The ER doctors explained that there was damage to his liver, and his white-blood-cell count indicated a serious infection.
A Dangerous Creatine Level
The doctors questioned events of the past few days and learned that the patient had been to the gym just prior to becoming ill. They had a sample of his blood checked for creatine kinase (C.K.) enzyme elevation. C.K. can be affected by injury to muscle tissue from extremely aggressive workouts. When C.K. or other muscle elements seep into the bloodstream it causes a disorder called rhabdomyolysis. The normal C.K. level is between 100 to 200. The patient’s reading was over 40,000, which was the maximum reading for this test.
The Actual Reading
On admission, the patient’s C.K. that was reported at 40,000 was actually at 189,000. The next day it totaled 364,000.
Building a Diagnosis
Frances Ue, M.D., who was assigned to the patient, suggested that there may be a connection between his exercising and the pain he was experiencing. This proved not relevant as he explained that he keeps his routine at a fairly moderate pace.
The next questions involved drugs. Was he taking muscle-building supplements or drugs such as Adderall or cocaine which can lead to rhabdomyolysis?
When Dr. Ue asked if the patient had ever experienced similar symptoms, he remembered having dark urine when he was much younger. However, there was no accompanying muscle pain.
Although rhabdomyolysis seemed to be the most obvious reason for his illness, the doctors decided to administer tests that could identify infections in the kidneys and liver.
Dr. Ue was able to give the patient the good news that his muscles would get back to normal. However, she had to explain that his kidneys remained in serious condition.
She told the patient that areas of the muscle (myoglobin) that carried oxygen were accumulating in his kidneys. Therefore it was critical that the doctors flush his kidneys to remove the myoglobin and other elements deposited by the injured muscles.
Dr. Ue began to seek other reasons for what she termed as the worse rhabdo case she has seen to date. She searched medical files and found some cases of rhabdo that occurred after a moderate workout.
There is a connection between working out and the disorder but the missing link is the depletion of fuel that the body requires.
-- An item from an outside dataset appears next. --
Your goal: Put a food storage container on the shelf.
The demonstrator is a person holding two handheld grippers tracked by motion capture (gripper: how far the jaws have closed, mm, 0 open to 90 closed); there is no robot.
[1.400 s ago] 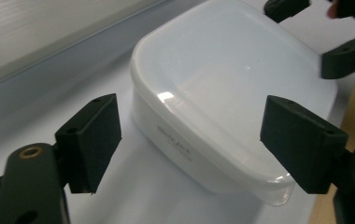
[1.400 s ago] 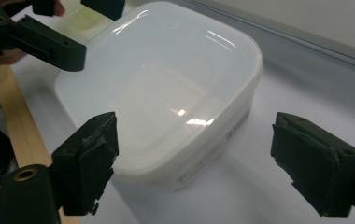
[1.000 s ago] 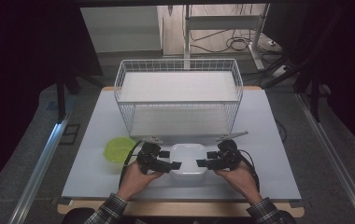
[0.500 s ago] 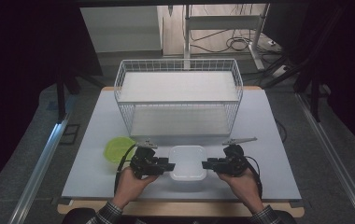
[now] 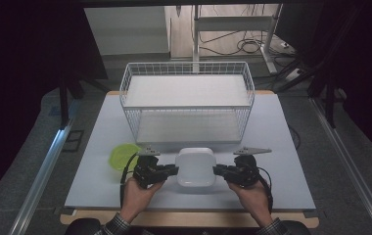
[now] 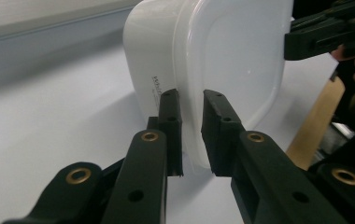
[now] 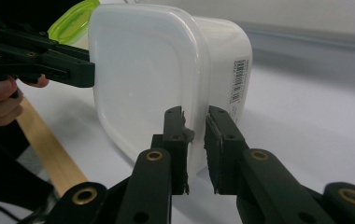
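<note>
A white lidded plastic container point(image 5: 195, 166) sits near the table's front edge, between my two grippers. My left gripper point(image 5: 174, 170) meets its left side. In the left gripper view the left gripper point(image 6: 192, 100) has the container's point(image 6: 231, 56) rim pinched between its pads. My right gripper point(image 5: 217, 170) meets the right side and also grips the container point(image 7: 138, 70) by its rim, seen close in the right gripper view point(image 7: 195, 114). Both pairs of jaws have just been closing onto that rim.
A white wire basket point(image 5: 186, 64) stands behind the container at mid-table. A green round lid point(image 5: 124, 155) lies left of my left gripper. The grey table top point(image 5: 282, 147) has free room at the right. A wooden strip point(image 7: 45, 149) edges the table's front.
Both grippers have shifted slightly toward the near edge. Their jaws have narrowed from wide apart to pinching the container's rim.
</note>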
Identifying a Rare Disease
After the patient left the hospital, Dr. Ue sent him to Dr. McIlduff, a specialist in neuromuscular diseases at Beth Israel Medical Center. He had two subsequent episodes following mild exercise but neither was of the same intensity as the initial illness.
The two episodes were enough to point Dr. McIlduff towards an inherited syndrome that was previously considered by Dr. Ue. It is a rare group of inherited diseases called metabolic myopathies. Patients do not have the enzymes required to produce energy used for muscle contractions. Food is not being converted to fuel.
The patient was then sent for genetic testing and the missing enzyme, carnitine palmitoyltransferase type 2 (CPT2) was identified. Patients who are deficient in CPT2 do not have the biological mechanism to convert certain dietary fats to energy.
When the sugar produced from carbohydrates is used up, the body normally converts fat into fuel. But CPT2 patients cannot produce the requisite amount of fuel which causes injury to muscles, pain, and dark-colored urine.
It Takes Two
Two copies of the gene are needed to produce the disorder. The patient’s parents each have one copy of the gene. Hence he now has incurable CPT2 deficiency.
On a positive note, the disease can be managed through lifestyle changes and proper diet. Patients can obtain supplements that provide certain fats that their bodies can metabolize. An online site has been set up to support other CPT2 deficiency patients with tips and stories of encouragement.